WHAT THE TASK ASKS: Lines from the one containing "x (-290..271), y" to the end of the data below are to be restated exactly, with both ends included and nothing else.
*** Opening of COLLECTED DATA ***
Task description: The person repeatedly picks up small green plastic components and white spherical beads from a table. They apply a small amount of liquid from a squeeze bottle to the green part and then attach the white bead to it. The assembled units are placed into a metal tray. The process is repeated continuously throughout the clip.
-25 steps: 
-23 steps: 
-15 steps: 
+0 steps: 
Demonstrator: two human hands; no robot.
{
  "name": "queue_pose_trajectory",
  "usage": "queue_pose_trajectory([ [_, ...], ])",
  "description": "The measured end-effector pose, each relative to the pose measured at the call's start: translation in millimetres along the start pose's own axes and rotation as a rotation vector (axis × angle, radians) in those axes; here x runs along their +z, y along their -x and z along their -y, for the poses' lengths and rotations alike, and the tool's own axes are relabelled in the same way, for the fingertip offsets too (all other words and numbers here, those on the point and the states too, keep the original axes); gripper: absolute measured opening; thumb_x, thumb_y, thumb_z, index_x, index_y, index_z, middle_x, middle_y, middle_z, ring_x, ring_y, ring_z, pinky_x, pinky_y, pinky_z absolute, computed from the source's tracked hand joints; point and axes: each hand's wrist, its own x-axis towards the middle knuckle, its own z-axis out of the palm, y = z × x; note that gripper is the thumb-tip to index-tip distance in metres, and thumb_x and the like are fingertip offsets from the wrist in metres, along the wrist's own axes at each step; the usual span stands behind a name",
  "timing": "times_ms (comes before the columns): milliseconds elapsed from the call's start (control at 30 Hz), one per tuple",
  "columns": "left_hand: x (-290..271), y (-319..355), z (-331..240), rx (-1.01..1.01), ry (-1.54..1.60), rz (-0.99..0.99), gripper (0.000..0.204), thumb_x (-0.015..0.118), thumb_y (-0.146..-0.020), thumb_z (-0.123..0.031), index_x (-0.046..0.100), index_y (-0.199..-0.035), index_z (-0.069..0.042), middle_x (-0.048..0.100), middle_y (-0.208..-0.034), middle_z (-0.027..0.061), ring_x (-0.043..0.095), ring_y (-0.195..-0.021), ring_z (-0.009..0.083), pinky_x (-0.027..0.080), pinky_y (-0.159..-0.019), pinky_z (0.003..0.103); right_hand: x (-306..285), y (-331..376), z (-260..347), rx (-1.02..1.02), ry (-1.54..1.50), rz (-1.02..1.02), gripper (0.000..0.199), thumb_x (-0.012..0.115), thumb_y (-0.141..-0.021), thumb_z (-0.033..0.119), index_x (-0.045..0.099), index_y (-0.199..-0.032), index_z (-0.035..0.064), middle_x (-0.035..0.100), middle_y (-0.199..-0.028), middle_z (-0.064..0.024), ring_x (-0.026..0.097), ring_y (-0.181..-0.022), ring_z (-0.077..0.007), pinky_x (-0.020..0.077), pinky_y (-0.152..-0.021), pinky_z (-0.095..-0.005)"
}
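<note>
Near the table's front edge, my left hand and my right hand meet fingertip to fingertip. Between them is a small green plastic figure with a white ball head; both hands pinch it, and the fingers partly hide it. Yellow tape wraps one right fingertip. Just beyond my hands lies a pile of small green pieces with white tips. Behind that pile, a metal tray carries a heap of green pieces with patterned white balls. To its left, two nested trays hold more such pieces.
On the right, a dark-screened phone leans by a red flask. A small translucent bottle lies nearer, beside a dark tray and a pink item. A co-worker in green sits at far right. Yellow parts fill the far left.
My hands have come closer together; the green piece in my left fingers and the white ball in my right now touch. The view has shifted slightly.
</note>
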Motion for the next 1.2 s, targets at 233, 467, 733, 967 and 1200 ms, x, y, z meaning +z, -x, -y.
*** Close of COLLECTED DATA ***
SOLUTION FOR THIS TASK:
  "columns": "left_hand: x (-290..271), y (-319..355), z (-331..240), rx (-1.01..1.01), ry (-1.54..1.60), rz (-0.99..0.99), gripper (0.000..0.204), thumb_x (-0.015..0.118), thumb_y (-0.146..-0.020), thumb_z (-0.123..0.031), index_x (-0.046..0.100), index_y (-0.199..-0.035), index_z (-0.069..0.042), middle_x (-0.048..0.100), middle_y (-0.208..-0.034), middle_z (-0.027..0.061), ring_x (-0.043..0.095), ring_y (-0.195..-0.021), ring_z (-0.009..0.083), pinky_x (-0.027..0.080), pinky_y (-0.159..-0.019), pinky_z (0.003..0.103); right_hand: x (-306..285), y (-331..376), z (-260..347), rx (-1.02..1.02), ry (-1.54..1.50), rz (-1.02..1.02), gripper (0.000..0.199), thumb_x (-0.012..0.115), thumb_y (-0.141..-0.021), thumb_z (-0.033..0.119), index_x (-0.045..0.099), index_y (-0.199..-0.032), index_z (-0.035..0.064), middle_x (-0.035..0.100), middle_y (-0.199..-0.028), middle_z (-0.064..0.024), ring_x (-0.026..0.097), ring_y (-0.181..-0.022), ring_z (-0.077..0.007), pinky_x (-0.020..0.077), pinky_y (-0.152..-0.021), pinky_z (-0.095..-0.005)"
}
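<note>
Near the table's front edge, my left hand and my right hand meet fingertip to fingertip. Between them is a small green plastic figure with a white ball head; both hands pinch it, and the fingers partly hide it. Yellow tape wraps one right fingertip. Just beyond my hands lies a pile of small green pieces with white tips. Behind that pile, a metal tray carries a heap of green pieces with patterned white balls. To its left, two nested trays hold more such pieces.
On the right, a dark-screened phone leans by a red flask. A small translucent bottle lies nearer, beside a dark tray and a pink item. A co-worker in green sits at far right. Yellow parts fill the far left.
My hands have come closer together; the green piece in my left fingers and the white ball in my right now touch. The view has shifted slightly.
</note>
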Motion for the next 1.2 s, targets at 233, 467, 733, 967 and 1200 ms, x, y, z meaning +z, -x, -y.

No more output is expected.